**Exercise instructions:**
Copy out lines with the word "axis" from the material that follows.
Data START
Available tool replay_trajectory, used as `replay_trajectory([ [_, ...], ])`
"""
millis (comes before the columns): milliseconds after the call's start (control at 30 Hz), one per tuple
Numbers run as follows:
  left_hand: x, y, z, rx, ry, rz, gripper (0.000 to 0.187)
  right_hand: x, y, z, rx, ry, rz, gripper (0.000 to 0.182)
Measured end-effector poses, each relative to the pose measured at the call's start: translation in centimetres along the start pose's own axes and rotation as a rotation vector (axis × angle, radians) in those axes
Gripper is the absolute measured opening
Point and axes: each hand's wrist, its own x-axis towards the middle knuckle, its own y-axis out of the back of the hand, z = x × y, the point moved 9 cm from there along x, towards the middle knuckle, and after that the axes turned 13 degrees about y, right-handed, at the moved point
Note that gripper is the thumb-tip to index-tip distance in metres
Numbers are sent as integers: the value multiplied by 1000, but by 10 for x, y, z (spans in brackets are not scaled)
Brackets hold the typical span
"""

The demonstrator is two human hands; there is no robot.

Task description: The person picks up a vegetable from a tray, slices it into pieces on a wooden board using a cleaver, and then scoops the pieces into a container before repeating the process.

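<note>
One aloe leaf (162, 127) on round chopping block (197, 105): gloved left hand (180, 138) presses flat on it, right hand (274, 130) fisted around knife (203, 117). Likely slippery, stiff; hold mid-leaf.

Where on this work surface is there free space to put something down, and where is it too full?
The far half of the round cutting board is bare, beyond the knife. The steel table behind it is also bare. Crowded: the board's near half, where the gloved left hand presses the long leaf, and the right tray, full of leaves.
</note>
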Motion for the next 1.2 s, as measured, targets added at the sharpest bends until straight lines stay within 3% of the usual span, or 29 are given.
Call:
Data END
**Written solution:**
Measured end-effector poses, each relative to the pose measured at the call's start: translation in centimetres along the start pose's own axes and rotation as a rotation vector (axis × angle, radians) in those axes
Point and axes: each hand's wrist, its own x-axis towards the middle knuckle, its own y-axis out of the back of the hand, z = x × y, the point moved 9 cm from there along x, towards the middle knuckle, and after that the axes turned 13 degrees about y, right-handed, at the moved point

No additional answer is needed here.